Le citoyen lambda en France, comme ailleurs, s’interroge sur la montée en puissance de toutes les organisations terroristes et l’incapacité des Nations à les anéantir.
Pour faire assez court, il faut remonter à la guerre qui a ravagé l’Afghanistan entre décembre 1979 et février 1989. C’était la dernière décennie de la guerre froide entre le monde soviétique et le monde capitaliste, au cours de laquelle le nom d’Oussama Ben Laden commença à émerger. Une dizaine d’années plus tard, aux USA, des avions percutèrent les Tours du World Trade Center de New York. Quelques jours plus tard, le 20 septembre 2001, George W. Bush, alors président des USA, déclara devant le Congrès : «Notre guerre contre le terrorisme commence avec Al-Qaïda, mais elle ne s’arrêtera pas là. Elle ne prendra fin qu’une fois que tous les groupes terroristes de portée mondiale auront été trouvés, arrêtés et vaincus». Il lançait la guerre globale «contre l’axe du Mal», que l’Occident, dans son ensemble, localisait principalement au Proche et au Moyen Orient, régions du monde plus que géostratégiques et géopolitiques, puisque le sous-sol y regorge de pétrole et de gaz.

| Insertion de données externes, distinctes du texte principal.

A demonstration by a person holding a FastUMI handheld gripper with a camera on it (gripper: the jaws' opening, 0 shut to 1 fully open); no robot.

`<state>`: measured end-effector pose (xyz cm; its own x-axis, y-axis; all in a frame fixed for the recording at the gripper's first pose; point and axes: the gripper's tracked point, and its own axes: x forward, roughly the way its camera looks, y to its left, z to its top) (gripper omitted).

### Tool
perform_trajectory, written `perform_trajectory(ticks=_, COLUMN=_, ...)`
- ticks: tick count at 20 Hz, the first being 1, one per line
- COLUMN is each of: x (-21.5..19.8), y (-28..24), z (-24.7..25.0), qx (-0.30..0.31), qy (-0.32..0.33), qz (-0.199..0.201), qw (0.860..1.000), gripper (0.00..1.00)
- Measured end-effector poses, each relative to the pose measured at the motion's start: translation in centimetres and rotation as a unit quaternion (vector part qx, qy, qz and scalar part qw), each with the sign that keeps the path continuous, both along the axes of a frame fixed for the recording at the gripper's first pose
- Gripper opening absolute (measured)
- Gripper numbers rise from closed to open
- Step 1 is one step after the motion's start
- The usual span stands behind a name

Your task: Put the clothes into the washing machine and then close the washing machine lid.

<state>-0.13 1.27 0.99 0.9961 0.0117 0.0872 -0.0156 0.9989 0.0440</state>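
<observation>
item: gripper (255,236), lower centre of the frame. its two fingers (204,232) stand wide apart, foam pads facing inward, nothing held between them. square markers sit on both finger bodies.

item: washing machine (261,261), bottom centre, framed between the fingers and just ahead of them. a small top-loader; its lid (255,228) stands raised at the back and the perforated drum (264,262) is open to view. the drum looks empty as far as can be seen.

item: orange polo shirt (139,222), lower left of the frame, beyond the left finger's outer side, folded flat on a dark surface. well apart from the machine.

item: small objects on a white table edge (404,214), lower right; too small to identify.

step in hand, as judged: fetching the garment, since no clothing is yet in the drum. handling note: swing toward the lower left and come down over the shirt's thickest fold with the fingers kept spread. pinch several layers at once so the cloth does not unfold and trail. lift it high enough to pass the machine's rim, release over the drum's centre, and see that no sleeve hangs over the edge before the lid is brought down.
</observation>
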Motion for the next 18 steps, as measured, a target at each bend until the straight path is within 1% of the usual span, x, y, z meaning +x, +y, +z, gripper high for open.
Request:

Quels que soient les prétextes fallacieux avancés, les interventions de la Coalition internationale en Irak et en Libye et leurs répercussions sur les pays frontaliers ont laissé les régions à la merci des organisations terroristes, peu importe leur nom. Daech a pris possession des puits de pétrole en Irak. Depuis des mois, les populations irakiennes et syriennes préfèrent risquer la mort sur des embarcations de fortune que de la risquer sous les bombes et devant l’avancée de Daech.

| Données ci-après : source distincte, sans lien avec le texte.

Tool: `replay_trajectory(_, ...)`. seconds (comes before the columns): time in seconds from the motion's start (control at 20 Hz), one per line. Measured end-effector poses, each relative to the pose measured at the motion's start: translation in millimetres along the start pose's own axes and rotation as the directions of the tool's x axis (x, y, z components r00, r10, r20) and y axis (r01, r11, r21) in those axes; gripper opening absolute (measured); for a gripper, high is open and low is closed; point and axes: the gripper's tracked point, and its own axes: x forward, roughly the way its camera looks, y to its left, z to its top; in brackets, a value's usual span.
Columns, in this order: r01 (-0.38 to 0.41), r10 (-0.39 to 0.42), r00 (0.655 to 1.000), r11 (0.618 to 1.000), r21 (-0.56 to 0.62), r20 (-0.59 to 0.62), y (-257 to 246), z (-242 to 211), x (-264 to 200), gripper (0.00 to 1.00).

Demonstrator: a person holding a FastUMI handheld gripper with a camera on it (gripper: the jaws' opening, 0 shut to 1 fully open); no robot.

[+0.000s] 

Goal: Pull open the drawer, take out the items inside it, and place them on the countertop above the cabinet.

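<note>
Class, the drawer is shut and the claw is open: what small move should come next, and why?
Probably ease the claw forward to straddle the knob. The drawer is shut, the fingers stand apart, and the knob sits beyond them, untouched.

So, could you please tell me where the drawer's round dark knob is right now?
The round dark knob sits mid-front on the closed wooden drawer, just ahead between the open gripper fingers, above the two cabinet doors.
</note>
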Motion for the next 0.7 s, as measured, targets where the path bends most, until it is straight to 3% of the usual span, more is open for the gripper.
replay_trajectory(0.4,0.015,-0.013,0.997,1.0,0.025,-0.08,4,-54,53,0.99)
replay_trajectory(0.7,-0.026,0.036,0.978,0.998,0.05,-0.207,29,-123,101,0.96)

En août 2014, la France a transformé Serval en Barkhane pour lutter contre le terrorisme dans la bande sahélo-saharienne. En janvier 2015, par la voix de son ministre de la Défense, Jean-Yves Le Drian, la France a demandé à la communauté internationale de ne pas commettre l’erreur de laisser se développer un “sanctuaire terroriste” en Libye. En février 2015, peu après les attentats contre Charlie Hebdo, Daech menaçait la France de nouvelles attaques. En septembre, la France décidait de participer aux frappes sur la Syrie, «principal repaire de Daech», selon Jean-Yves Le Drian.

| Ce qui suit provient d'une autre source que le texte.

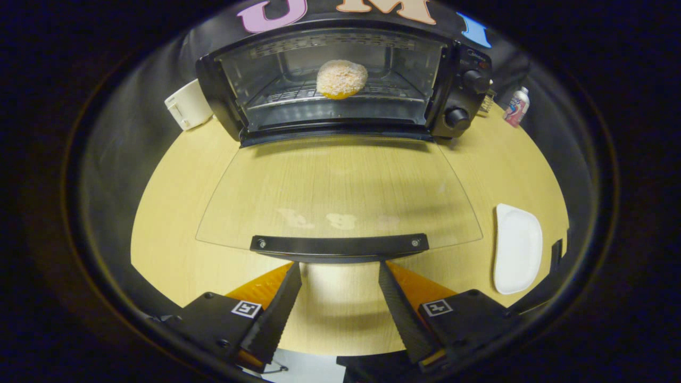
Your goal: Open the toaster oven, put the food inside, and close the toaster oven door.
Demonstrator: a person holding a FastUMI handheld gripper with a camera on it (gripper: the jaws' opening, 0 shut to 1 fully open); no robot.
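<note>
The black toaster oven (463, 90) stands at the back of the wooden table with its glass door (340, 191) folded down flat toward me. A round, crumbed piece of food (341, 78) lies on the wire rack inside. The door's black handle (339, 246) runs across just ahead of my fingertips. My gripper (340, 266) is open, its fingers spread below the handle, with only bare table between them and nothing held.
A white plate (517, 249) lies on the table to the right of the door. A white box (187, 105) sits left of the oven and a small bottle (517, 106) right of it. The table edge curves close on both sides.
</note>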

Résultat de tout ça : le Procureur de la République de Paris, François Molins, a annoncé le 14 novembre 2015, au lendemain des attentats à Paris et au Stade de France à St Denis, revendiqués par Daech, «un bilan provisoire d’au moins 129 morts et 352 blessés, dont beaucoup dans un état grave, bilan qui risque de s’alourdir». Soutien de la communauté internationale qui a largement contribué au chaos, qui a permis à toutes les organisations terroristes de se développer.
Sidération en France, car voir tous les jours à la télévision les images des exactions commises par les organisations terroristes dans d’autres pays est une chose, on y est presque «habitué», mais le vivre sous ses fenêtres, et perdre un être cher, en est une autre. On ne comprend pas pourquoi on a été visé. On occulte les dessous et les non-dits de la géopolitique et de la géostratégie menées par nos gouvernements successifs. On ne sait pas toujours que la France est le 4ème pays vendeur d’armes dans le monde, après les USA, la Russie et la Chine. On préfère oublier les relations commerciales que la France entretient avec le Qatar et l’Arabie Saoudite qui tirent certaines ficelles du chaos. On est sidéré par l’horreur des attentats. On est rassuré par la présence accrue de militaires dans les rues. On comprend et soutient la décision d’instaurer l’état d’urgence. On est en état de choc.